From the hacker’s perspective, it’s the perfect crime. Cyber criminals use your organization’s computing power to mine cryptocurrency, without you even realizing you’ve been compromised.

Maybe you notice that your organization's computers are running slower and more sluggishly than usual. Perhaps you receive an unusually high bill from one of your web services providers. There’s no data loss, no business interruption, none of the “traditional” cybersecurity dangers. And yet you’ve been hacked all the same – and if you don’t have a cyber insurance policy that covers this type of loss, the implications can be costly.

How does it work?

Cryptocurrency is an encrypted data string that denotes a unit of digital currency. It is monitored and organized by a blockchain, which also serves as a secure ledger of transactions. Bitcoin is the most well-known example, but there are over 1,700 cryptocurrencies today.

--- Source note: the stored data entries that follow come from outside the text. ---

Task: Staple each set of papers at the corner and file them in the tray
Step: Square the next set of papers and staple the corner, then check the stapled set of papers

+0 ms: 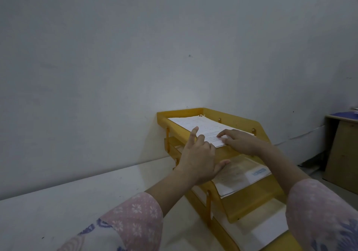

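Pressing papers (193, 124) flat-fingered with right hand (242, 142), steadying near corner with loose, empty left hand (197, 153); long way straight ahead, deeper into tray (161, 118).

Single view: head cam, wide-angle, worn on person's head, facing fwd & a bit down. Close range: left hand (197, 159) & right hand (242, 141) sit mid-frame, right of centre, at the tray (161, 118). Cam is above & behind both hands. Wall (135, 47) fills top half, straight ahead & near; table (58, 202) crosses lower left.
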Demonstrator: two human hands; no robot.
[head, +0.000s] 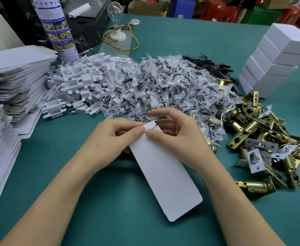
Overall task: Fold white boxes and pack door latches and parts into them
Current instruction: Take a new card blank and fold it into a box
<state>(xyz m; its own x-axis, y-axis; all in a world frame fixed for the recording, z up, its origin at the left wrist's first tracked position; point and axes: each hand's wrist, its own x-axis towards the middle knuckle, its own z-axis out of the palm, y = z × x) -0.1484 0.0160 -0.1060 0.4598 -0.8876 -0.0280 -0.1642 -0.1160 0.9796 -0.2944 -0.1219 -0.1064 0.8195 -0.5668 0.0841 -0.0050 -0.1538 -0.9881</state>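
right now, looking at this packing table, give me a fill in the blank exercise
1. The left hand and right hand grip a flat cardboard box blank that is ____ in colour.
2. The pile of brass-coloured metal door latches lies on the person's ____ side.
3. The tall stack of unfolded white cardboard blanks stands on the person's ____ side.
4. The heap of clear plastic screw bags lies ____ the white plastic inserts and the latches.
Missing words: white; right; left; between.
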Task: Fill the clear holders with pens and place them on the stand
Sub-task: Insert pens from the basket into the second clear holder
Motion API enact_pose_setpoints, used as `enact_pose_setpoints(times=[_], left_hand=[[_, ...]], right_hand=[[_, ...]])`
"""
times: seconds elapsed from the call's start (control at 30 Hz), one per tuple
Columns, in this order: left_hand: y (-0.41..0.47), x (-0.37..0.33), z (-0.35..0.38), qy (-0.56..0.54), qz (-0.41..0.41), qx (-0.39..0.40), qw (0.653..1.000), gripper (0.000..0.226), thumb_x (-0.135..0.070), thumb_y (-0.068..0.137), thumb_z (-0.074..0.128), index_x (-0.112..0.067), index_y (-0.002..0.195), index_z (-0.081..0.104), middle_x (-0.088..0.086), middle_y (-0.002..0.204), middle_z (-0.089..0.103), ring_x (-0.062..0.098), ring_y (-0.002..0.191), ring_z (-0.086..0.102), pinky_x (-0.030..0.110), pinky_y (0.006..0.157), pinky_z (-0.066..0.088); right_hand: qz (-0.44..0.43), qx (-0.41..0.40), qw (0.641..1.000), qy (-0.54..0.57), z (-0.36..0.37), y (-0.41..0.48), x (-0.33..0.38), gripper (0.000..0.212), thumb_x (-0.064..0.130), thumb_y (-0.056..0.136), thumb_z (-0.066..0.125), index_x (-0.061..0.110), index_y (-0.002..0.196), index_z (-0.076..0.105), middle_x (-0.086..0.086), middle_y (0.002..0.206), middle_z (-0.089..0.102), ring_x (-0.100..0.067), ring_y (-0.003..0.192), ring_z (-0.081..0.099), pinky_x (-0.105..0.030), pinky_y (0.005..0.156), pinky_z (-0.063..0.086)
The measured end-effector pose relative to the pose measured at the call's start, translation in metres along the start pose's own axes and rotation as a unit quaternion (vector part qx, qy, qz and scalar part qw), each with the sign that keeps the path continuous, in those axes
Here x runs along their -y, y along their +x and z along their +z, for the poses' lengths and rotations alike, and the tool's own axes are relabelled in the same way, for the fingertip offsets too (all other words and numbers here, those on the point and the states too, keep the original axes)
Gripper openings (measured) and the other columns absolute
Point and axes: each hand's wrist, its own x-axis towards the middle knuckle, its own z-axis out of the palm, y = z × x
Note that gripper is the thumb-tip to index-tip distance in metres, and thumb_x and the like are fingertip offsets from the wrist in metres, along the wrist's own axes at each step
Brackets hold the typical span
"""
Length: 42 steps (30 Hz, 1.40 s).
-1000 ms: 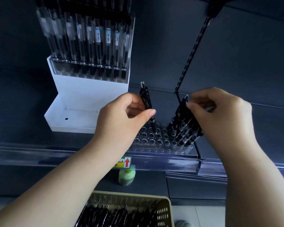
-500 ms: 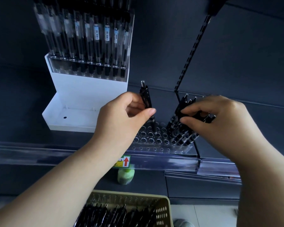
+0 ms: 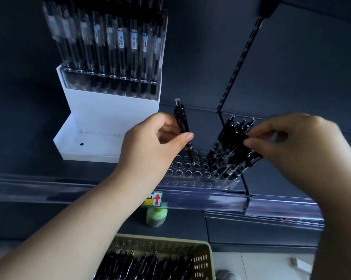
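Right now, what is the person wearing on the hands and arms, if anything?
The left hand and right hand are bare: no gloves, rings or watch show. The left forearm and right forearm are bare too, no sleeve in view. The left thumbnail looks short and unpainted.

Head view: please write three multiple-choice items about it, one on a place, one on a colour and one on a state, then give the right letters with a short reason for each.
1. In the partly filled clear holder, the seated pens stand at its:
A) left end B) middle C) right end
2. The stand is:
A) red B) white C) green
3. The left hand:
A) pinches one pen B) lies flat and open C) hangs empty

Right letters: 1 C, the cluster fills the right-end holes while the left ones are bare; 2 B, its steps and front are plain white; 3 A, thumb and fingers close on a single black pen.
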Motion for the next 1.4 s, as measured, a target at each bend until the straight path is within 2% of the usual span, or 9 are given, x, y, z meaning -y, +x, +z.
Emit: enact_pose_setpoints(times=[0.13, 0.3, 0.47, 0.67, 0.87, 1.03, 1.17, 1.3, 1.4], left_hand=[[0.001, 0.0, -0.001, -0.002, -0.001, -0.002, 1.0, 0.013, -0.027, 0.074, 0.076, -0.024, 0.083, 0.066, -0.013, 0.078, 0.07, -0.002, 0.073, 0.065, 0.014, 0.069, 0.053], [0.001, 0.0, -0.001, -0.002, 0.002, 0.0, 1.0, 0.013, -0.026, 0.075, 0.076, -0.025, 0.082, 0.066, -0.014, 0.078, 0.07, -0.002, 0.073, 0.065, 0.015, 0.069, 0.053], [-0.001, 0.0, 0.0, -0.004, 0.005, 0.002, 1.0, 0.013, -0.024, 0.075, 0.076, -0.024, 0.083, 0.066, -0.014, 0.077, 0.07, -0.002, 0.073, 0.065, 0.015, 0.07, 0.053], [-0.003, 0.0, 0.003, 0.004, 0.011, 0.016, 1.0, 0.014, -0.025, 0.075, 0.076, -0.022, 0.084, 0.067, -0.013, 0.077, 0.07, -0.003, 0.073, 0.065, 0.009, 0.068, 0.05], [-0.007, -0.011, 0.021, -0.006, 0.057, 0.06, 0.997, 0.024, -0.024, 0.073, 0.078, -0.036, 0.076, 0.058, -0.018, 0.075, 0.068, -0.006, 0.073, 0.063, 0.001, 0.065, 0.044], [-0.007, -0.008, 0.043, -0.037, 0.078, 0.093, 0.992, 0.02, -0.015, 0.073, 0.079, -0.025, 0.081, 0.064, -0.014, 0.072, 0.067, -0.004, 0.067, 0.062, 0.004, 0.063, 0.045], [-0.007, 0.0, 0.058, -0.001, 0.106, 0.095, 0.99, 0.027, -0.015, 0.072, 0.08, -0.031, 0.074, 0.058, -0.021, 0.064, 0.058, -0.009, 0.063, 0.057, 0.002, 0.06, 0.042], [-0.004, 0.011, 0.07, 0.078, 0.133, 0.101, 0.983, 0.016, -0.018, 0.073, 0.08, -0.016, 0.083, 0.068, -0.015, 0.067, 0.062, 0.001, 0.063, 0.059, 0.015, 0.064, 0.048], [-0.005, 0.018, 0.076, 0.122, 0.135, 0.113, 0.977, 0.016, -0.024, 0.076, 0.078, -0.016, 0.085, 0.067, -0.009, 0.074, 0.068, 0.003, 0.066, 0.06, 0.018, 0.066, 0.047]], right_hand=[[0.045, 0.064, 0.997, -0.005, -0.002, -0.004, -0.004, 0.021, 0.025, 0.067, 0.08, 0.034, 0.058, 0.064, 0.023, 0.047, 0.054, 0.022, 0.057, 0.047, 0.005, 0.052, 0.032], [0.035, 0.052, 0.998, -0.009, 0.006, -0.002, -0.002, 0.021, 0.022, 0.07, 0.078, 0.034, 0.062, 0.064, 0.019, 0.056, 0.055, 0.02, 0.06, 0.048, 0.005, 0.053, 0.031], [0.006, -0.018, 1.0, -0.02, 0.021, 0.002, -0.003, 0.009, 0.023, 0.077, 0.073, 0.03, 0.083, 0.073, 0.009, 0.074, 0.061, -0.007, 0.068, 0.051, -0.01, 0.055, 0.031], [-0.013, -0.08, 0.996, -0.037, 0.038, 0.006, -0.006, 0.016, 0.018, 0.081, 0.07, 0.02, 0.096, 0.074, -0.006, 0.086, 0.064, -0.03, 0.089, 0.057, -0.024, 0.074, 0.037], [-0.023, -0.112, 0.993, -0.001, 0.037, 0.006, -0.004, 0.021, 0.019, 0.079, 0.071, 0.02, 0.101, 0.072, 0.003, 0.075, 0.054, -0.019, 0.077, 0.05, -0.017, 0.069, 0.029], [-0.025, -0.116, 0.993, 0.014, 0.035, 0.004, -0.007, 0.018, 0.02, 0.08, 0.069, 0.02, 0.098, 0.072, 0.004, 0.077, 0.057, -0.012, 0.073, 0.047, -0.013, 0.062, 0.027], [-0.03, -0.132, 0.991, 0.024, 0.033, 0.002, -0.011, 0.013, 0.021, 0.083, 0.066, 0.021, 0.094, 0.073, 0.007, 0.076, 0.056, -0.003, 0.065, 0.041, 0.002, 0.065, 0.03], [-0.024, -0.14, 0.989, 0.037, 0.031, 0.002, -0.015, 0.012, 0.022, 0.084, 0.064, 0.021, 0.093, 0.072, 0.008, 0.076, 0.057, -0.004, 0.062, 0.042, 0.002, 0.065, 0.03], [-0.026, -0.13, 0.99, 0.039, 0.031, 0.001, -0.017, 0.012, 0.022, 0.085, 0.063, 0.022, 0.093, 0.072, 0.007, 0.077, 0.058, -0.003, 0.064, 0.044, 0.002, 0.065, 0.03]])
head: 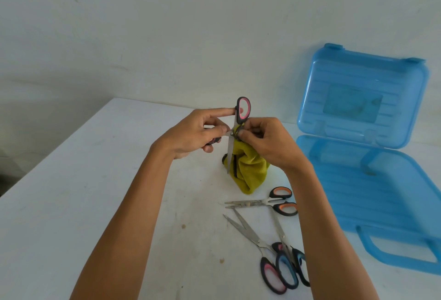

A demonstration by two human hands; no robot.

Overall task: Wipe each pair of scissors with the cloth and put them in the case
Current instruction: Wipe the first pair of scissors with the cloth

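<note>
While the pink-handled scissors (pixel 230 149) stand nearly upright above the table (pixel 95 204), blades apart and 1 blade pointing down, the left hand (pixel 191 132) grips them, index finger stretched to the upper loop, thumb by the pivot, other fingers curled round the lower handle; the right hand (pixel 269 142) pinches the yellow-green cloth (pixel 250 170) against the pivot, and the rest of the cloth hangs bunched down to the table; the 2nd blade is lost among the folds, and most of the lower handle is hidden in the left palm; nearer the person lie 3 more pairs, the orange-handled scissors (pixel 262 203) shut with tips pointing left, and the pink pair (pixel 248 232) and blue pair (pixel 286 271) with handles overlapping, which one on top I cannot tell; the blue case (pixel 372 180) lies open to the right, lid upright at the wall (pixel 167 25), its base cut off by the frame edge; the table is white with small brown specks; the wall is pale and faintly marked.
</note>
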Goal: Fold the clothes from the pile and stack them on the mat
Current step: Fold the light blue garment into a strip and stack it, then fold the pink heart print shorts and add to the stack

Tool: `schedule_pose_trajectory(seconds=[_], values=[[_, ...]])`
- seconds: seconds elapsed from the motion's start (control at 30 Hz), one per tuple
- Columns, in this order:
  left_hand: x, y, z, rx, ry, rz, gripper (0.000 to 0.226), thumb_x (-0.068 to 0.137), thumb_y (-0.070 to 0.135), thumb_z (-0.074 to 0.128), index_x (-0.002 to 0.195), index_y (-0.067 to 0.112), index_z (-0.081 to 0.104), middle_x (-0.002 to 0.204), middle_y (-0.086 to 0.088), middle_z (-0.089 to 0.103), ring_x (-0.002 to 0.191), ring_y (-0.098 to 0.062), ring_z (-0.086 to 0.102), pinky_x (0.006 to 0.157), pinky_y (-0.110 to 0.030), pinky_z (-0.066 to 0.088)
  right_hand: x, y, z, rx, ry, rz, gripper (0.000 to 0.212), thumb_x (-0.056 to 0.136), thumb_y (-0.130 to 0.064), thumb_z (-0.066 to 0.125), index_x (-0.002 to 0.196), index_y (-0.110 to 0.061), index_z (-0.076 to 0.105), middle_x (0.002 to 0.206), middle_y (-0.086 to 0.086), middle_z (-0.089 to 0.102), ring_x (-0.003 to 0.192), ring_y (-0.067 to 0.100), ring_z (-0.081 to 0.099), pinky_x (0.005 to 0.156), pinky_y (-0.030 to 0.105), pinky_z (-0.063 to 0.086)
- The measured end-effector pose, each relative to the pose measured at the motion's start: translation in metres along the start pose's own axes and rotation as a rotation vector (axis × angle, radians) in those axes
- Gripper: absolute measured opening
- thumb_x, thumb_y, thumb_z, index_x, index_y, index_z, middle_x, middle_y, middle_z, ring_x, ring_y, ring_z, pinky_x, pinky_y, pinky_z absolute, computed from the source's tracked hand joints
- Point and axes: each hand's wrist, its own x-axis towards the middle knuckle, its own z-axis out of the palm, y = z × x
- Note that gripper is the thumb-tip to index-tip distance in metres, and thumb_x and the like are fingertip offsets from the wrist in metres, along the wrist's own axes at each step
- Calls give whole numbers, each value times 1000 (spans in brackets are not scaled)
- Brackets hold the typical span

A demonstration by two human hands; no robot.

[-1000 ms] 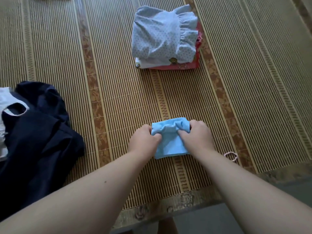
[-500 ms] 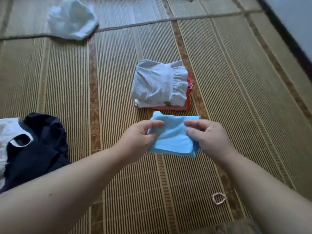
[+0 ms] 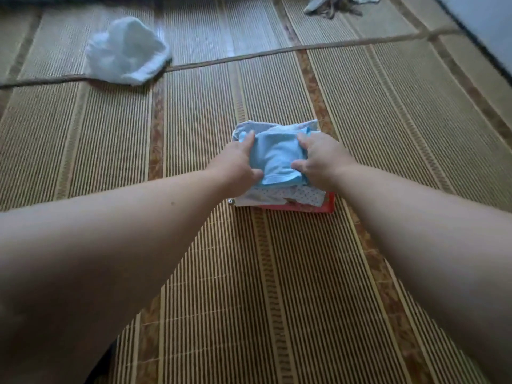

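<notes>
A small folded light-blue garment (image 3: 278, 159) lies on top of the stack of folded clothes (image 3: 288, 198) in the middle of the striped woven mat (image 3: 194, 120). The stack shows a pale dotted piece and a red piece at the bottom. My left hand (image 3: 238, 164) grips the blue garment's left edge, thumb at the near side. My right hand (image 3: 321, 159) grips its right edge, fingers curled over the far corner. Both arms are stretched out forward.
A crumpled white garment (image 3: 126, 52) lies at the far left, across the mat's seam (image 3: 304, 48). A greyish bundle (image 3: 329, 5) sits at the far top right. A pale wall or floor edge (image 3: 487, 20) runs along the top right corner.
Both hands lifted the blue garment from the near mat, carried it forward and set it down onto the stack. The view tilted up; the dark pile at left has left the frame.
</notes>
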Motion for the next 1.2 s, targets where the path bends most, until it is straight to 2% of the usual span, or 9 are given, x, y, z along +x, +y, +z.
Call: schedule_pose_trajectory(seconds=[0.1,0.23,0.43,0.63,0.7,0.8,0.87,1.03,1.2], values=[[8,-7,1,50,-37,-126,92,85,47,63,153,34,2,156,-4,5,129,-32,42,107,-40,42,2,5,5,-76,-15,108,55,95,-44,49,140,-16,39,149,10,31,132,35,31,107,46,32],[-4,-10,-11,36,38,-188,96,78,55,67,151,41,6,156,-2,-8,130,-40,38,109,-48,38,-23,3,-5,36,87,154,66,96,-46,43,152,-25,15,160,8,6,143,36,8,112,54,20],[-92,-22,-33,-16,28,-68,92,81,53,66,151,40,7,160,6,-4,145,-27,22,114,-48,28,-83,-40,4,-39,245,-137,72,79,-49,57,144,-22,39,156,15,20,137,42,24,113,54,19],[-220,-97,-63,106,78,-222,86,85,52,61,150,41,6,160,9,-8,146,-22,14,112,-41,29,-131,-144,42,-100,71,-346,82,63,-34,84,137,-22,49,148,19,36,126,42,43,99,58,40],[-263,-134,-76,188,94,-272,84,85,53,58,150,40,8,160,7,-9,145,-22,12,114,-39,26,-142,-189,56,-129,-48,-447,81,71,-38,78,142,-27,41,154,16,26,134,37,36,106,53,36],[-314,-190,-94,249,110,-403,81,85,54,56,150,40,9,159,5,-9,145,-24,5,116,-39,22,-157,-250,81,-137,-236,-567,78,90,-45,56,151,-37,8,160,3,-5,146,23,8,117,41,16],[-340,-226,-106,262,128,-512,82,84,52,57,150,39,10,159,2,-5,144,-27,4,117,-42,21,-163,-291,98,-131,-294,-611,79,92,-46,51,151,-38,-2,160,-1,-9,146,21,5,118,36,12],[-378,-302,-121,270,259,-697,76,77,53,59,146,38,28,158,2,13,137,-31,22,113,-42,27,-169,-376,147,21,-381,-709,81,89,-46,56,152,-32,7,160,-6,9,144,18,19,115,38,26],[-378,-350,-116,40,265,-815,57,79,60,56,134,48,47,148,3,35,132,-29,34,109,-39,33,-159,-435,197,58,-406,-660,67,84,-48,59,144,-39,30,145,1,33,127,24,41,102,43,41]])
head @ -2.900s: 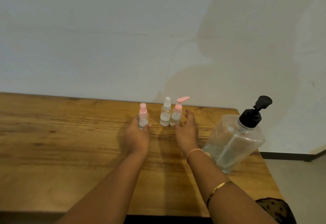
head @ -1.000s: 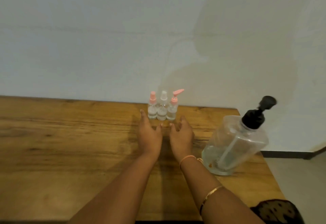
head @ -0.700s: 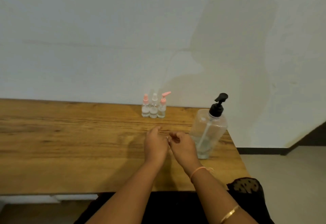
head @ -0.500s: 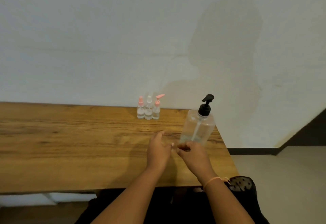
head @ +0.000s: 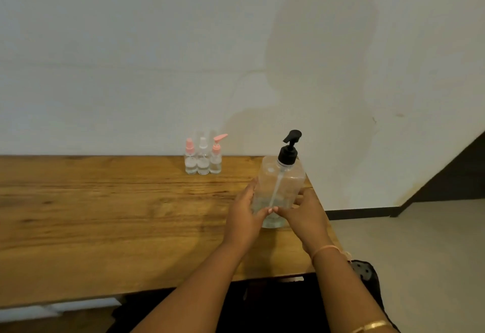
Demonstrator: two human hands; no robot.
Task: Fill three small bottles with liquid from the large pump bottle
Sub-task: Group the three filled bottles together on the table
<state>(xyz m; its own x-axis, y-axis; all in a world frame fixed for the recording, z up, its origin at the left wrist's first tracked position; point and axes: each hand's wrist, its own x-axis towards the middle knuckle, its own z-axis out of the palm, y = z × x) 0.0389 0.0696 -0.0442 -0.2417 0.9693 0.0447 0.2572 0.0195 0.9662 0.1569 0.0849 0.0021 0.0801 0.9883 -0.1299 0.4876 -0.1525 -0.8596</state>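
Note:
The large clear pump bottle with a black pump head stands upright near the right end of the wooden table. My left hand holds its left side and my right hand holds its right side, thumbs meeting in front of its base. Three small clear bottles stand touching in a row at the table's back edge by the wall: one with a pink spray cap, a clear-capped one, and one with a pink pump cap. Each holds clear liquid.
A white wall rises right behind the table. The table's right edge lies just past the pump bottle, with pale floor and a dark skirting board beyond. The front edge runs below my forearms.
My hands left the three small bottles grouped at the back, drew back toward me, then moved right and took hold of the pump bottle. The camera pulled back and turned.

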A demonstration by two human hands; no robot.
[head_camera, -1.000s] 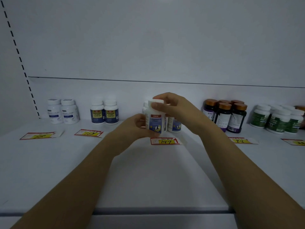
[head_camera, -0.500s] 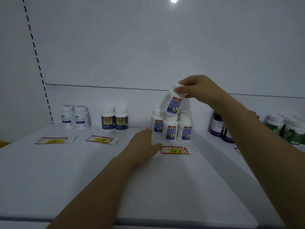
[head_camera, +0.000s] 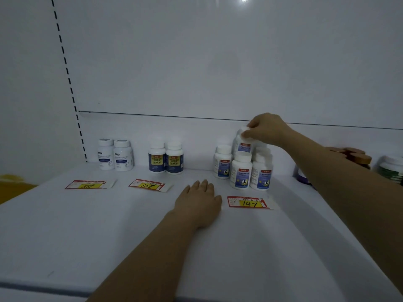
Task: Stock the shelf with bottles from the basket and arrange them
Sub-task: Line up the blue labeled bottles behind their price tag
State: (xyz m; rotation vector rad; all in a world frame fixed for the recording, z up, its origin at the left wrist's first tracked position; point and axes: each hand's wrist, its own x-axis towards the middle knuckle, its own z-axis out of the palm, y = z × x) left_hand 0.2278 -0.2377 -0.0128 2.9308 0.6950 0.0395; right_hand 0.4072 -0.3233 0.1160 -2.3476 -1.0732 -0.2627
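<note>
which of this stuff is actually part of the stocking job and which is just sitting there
Job: right hand gripping the held bottle by its cap; matching bottles near it; left hand resting on the shelf.
Just there: white bottle pair; yellow-label pair; price tags; brown-capped bottles; green-label bottles.

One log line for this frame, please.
step: placing bottle | right hand: grips white bottle by cap, above rear of blue-label group | left hand: flat on shelf | released: no

1 head view, looking forward and slightly down onto white shelf point(head_camera: 135, 232), back wall point(head_camera: 196, 62) near.
</note>
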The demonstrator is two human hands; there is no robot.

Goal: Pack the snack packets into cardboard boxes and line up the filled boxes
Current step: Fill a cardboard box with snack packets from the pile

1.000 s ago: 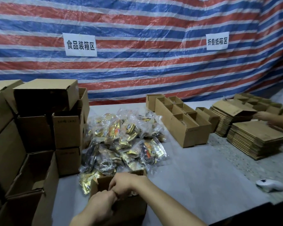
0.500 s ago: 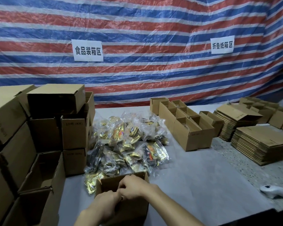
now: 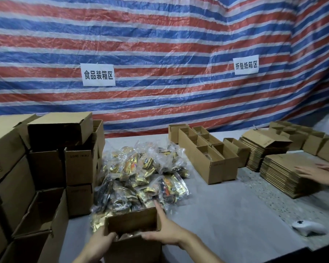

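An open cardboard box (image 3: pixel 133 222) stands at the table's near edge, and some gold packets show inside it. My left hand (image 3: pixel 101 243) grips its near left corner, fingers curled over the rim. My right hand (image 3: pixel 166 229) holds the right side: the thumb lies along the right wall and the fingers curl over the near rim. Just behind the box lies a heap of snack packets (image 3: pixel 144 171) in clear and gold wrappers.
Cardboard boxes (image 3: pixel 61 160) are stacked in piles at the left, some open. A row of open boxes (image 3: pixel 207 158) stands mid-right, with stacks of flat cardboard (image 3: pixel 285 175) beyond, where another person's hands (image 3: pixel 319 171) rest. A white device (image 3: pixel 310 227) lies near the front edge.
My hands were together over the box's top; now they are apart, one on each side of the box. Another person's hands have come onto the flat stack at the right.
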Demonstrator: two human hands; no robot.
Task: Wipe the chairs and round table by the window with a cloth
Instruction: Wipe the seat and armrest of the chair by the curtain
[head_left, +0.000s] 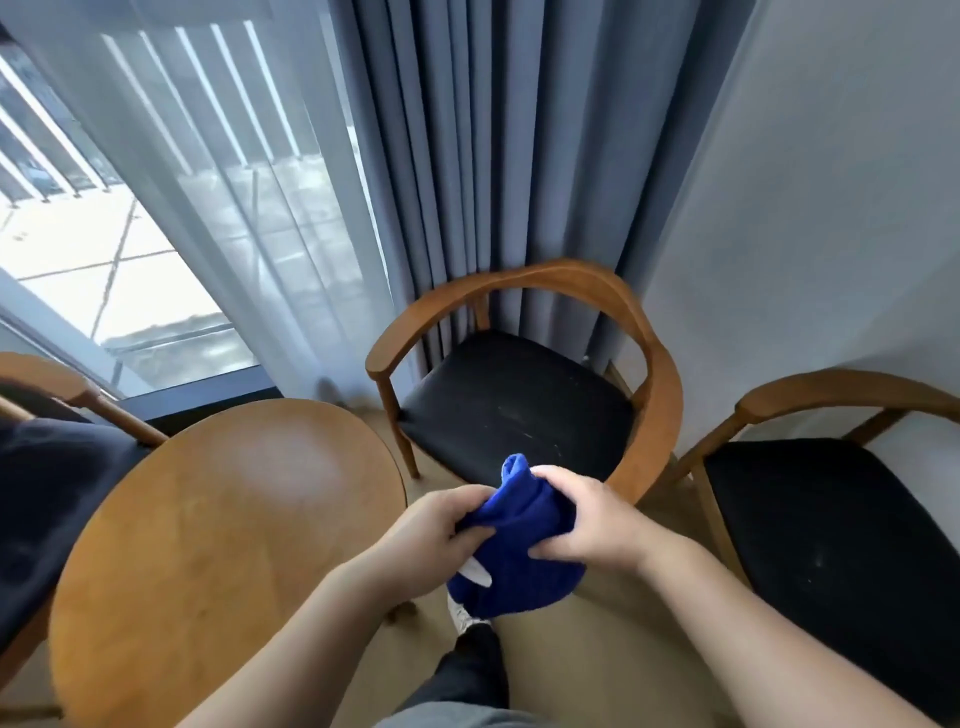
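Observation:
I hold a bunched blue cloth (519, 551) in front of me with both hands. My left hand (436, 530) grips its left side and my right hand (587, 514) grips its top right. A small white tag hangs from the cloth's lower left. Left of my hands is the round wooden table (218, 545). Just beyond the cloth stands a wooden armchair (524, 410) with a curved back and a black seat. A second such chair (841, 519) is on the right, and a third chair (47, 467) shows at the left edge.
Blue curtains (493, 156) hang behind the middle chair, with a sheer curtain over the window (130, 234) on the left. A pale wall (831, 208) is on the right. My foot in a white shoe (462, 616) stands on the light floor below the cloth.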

Cryptocurrencies are maintained and confirmed by a process called mining, where a network of computers processes and validates the transactions. Cryptojacking occurs when a cyber criminal steals another organization’s computing resources to mine cryptocurrency for their own benefit. The fact that cryptocurrencies are entirely digital makes it very easy for cybercriminals to launch cryptojacking attacks on vulnerable organizations.

Many of the specific techniques cryptojackers use to mine cryptocurrency are familiar; they phish, engage in password collection, and disseminate malware that victims download and install. Others are new, for example when hackers lure targets to websites that use their computers to cache cryptocurrencies. Some websites even explicitly inform visitors that they use their available computer memory to mine cryptocurrencies instead of running digital advertisements. Regardless of the method, hackers are looking to use your computational power in order to mine cryptocurrency for their personal financial gain.

And that’s what’s novel: the business model itself. Cybercriminals have traditionally stolen data of some sort that can then be sold in the criminal marketplace. As the value of stolen data has gone down over time, criminals are looking for a new model to help them monetize. Enter cryptojacking.

From the criminal perspective, cryptojacking is an attractive crime because it’s so easy to execute and difficult to track. Anyone can do it; there’s not a lot of skill involved and you don’t need many of resources. Off-the-shelf cryptojacking kits can even be purchased for as little as $30. The ease of cryptojacking has made hackers quick to seize this opportunity.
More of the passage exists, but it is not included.